Reproduce, exactly, the lines of the material below from the line containing "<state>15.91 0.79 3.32" through the line containing "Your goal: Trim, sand", with both end lines included and nothing else.

|---|

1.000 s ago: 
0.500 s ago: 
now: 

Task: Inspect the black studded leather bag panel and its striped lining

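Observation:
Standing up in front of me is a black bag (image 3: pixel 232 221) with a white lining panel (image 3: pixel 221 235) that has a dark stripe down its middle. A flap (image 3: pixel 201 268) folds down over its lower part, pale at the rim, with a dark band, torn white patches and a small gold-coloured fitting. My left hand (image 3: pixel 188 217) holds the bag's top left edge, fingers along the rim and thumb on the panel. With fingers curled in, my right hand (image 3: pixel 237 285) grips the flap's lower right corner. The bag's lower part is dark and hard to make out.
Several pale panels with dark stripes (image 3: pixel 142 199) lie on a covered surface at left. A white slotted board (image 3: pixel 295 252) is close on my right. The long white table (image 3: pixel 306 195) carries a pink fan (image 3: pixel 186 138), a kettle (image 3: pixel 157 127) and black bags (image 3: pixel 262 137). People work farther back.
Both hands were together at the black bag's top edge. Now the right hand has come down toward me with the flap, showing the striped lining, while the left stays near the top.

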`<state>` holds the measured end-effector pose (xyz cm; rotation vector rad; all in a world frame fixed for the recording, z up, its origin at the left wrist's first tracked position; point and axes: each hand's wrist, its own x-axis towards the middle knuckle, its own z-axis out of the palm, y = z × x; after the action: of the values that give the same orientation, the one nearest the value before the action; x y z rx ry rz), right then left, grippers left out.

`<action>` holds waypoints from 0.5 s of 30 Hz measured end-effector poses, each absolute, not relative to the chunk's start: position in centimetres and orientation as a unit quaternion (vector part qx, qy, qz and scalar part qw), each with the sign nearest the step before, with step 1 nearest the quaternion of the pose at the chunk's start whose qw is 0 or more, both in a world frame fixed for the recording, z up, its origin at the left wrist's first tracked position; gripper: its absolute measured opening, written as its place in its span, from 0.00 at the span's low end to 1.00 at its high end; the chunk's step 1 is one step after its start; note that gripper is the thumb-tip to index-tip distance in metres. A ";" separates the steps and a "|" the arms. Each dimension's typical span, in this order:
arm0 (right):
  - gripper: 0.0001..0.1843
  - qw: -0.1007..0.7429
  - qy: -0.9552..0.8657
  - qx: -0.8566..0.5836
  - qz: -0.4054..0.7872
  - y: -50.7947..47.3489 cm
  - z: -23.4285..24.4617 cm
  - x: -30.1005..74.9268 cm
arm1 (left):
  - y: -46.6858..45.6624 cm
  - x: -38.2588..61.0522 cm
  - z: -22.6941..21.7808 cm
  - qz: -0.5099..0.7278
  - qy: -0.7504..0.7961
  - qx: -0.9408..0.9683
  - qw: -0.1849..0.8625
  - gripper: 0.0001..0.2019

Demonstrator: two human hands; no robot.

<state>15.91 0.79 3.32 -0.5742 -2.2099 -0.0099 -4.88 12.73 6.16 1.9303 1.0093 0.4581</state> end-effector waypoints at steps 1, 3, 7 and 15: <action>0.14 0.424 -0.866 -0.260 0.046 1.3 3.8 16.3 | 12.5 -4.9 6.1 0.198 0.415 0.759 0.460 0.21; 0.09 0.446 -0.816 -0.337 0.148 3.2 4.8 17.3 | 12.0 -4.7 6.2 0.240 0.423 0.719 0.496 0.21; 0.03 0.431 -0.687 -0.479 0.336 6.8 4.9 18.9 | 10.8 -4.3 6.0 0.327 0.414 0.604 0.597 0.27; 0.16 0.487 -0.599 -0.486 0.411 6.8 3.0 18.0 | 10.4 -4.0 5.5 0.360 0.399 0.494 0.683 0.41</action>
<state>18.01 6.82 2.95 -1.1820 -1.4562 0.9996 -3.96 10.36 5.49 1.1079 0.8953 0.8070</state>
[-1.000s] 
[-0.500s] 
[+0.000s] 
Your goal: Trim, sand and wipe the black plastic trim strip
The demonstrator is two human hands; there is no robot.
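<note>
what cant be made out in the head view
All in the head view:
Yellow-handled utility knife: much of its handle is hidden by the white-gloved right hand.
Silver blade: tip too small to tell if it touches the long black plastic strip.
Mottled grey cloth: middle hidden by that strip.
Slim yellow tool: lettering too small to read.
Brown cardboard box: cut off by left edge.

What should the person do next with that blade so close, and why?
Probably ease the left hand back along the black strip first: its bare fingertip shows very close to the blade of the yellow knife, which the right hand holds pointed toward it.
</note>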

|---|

Answer for the task:
<state>15.91 0.79 3.32 -0.5742 -2.2099 -0.0099 -4.88 12.73 6.16 1.9303 1.0093 0.4581</state> end-effector waypoints at steps 1, 3, 7 and 15: <action>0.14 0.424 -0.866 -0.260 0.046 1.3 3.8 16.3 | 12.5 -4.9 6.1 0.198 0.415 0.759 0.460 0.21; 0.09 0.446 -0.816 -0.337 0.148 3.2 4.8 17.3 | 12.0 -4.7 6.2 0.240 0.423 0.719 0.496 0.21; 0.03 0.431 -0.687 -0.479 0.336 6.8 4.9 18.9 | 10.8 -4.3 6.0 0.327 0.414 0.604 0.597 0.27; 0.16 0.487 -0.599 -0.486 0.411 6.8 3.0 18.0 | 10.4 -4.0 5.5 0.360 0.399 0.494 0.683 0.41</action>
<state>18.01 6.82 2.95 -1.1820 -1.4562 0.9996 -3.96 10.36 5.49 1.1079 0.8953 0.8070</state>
[-1.000s] 
[-0.500s] 
[+0.000s] 
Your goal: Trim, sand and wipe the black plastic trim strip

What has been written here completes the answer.